**WHAT IS REQUIRED:**
Each line containing the word "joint" must be copied from the material below.

■ ■ ■

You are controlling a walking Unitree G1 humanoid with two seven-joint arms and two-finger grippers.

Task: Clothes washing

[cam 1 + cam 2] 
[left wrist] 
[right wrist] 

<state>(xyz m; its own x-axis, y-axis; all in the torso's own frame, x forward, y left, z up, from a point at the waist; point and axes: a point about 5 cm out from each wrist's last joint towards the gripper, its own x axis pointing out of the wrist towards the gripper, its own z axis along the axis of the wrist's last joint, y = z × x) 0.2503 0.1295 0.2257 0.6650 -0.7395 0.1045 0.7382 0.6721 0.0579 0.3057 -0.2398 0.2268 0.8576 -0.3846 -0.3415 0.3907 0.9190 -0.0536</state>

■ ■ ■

**EXERCISE RESULT:**
You are controlling a walking Unitree G1 humanoid with two seven-joint arms and two-finger grippers.
<state>(xyz m; its own x-axis, y-axis; all in the torso's own frame, x forward, y left, z up, from a point at the waist; point and axes: a point about 5 cm out from each wrist's last joint towards the gripper, its own x axis pointing out of the wrist towards the gripper, its own z axis along the axis of the wrist's last joint, y = z × x) 0.2503 0.1295 0.2257 0.6650 -0.7395 0.1045 0.7382 0.6721 0.0579 0.3057 -0.2398 0.2268 0.8576 -0.3846 -0.3415 0.3907 0.9190 -0.0536</state>

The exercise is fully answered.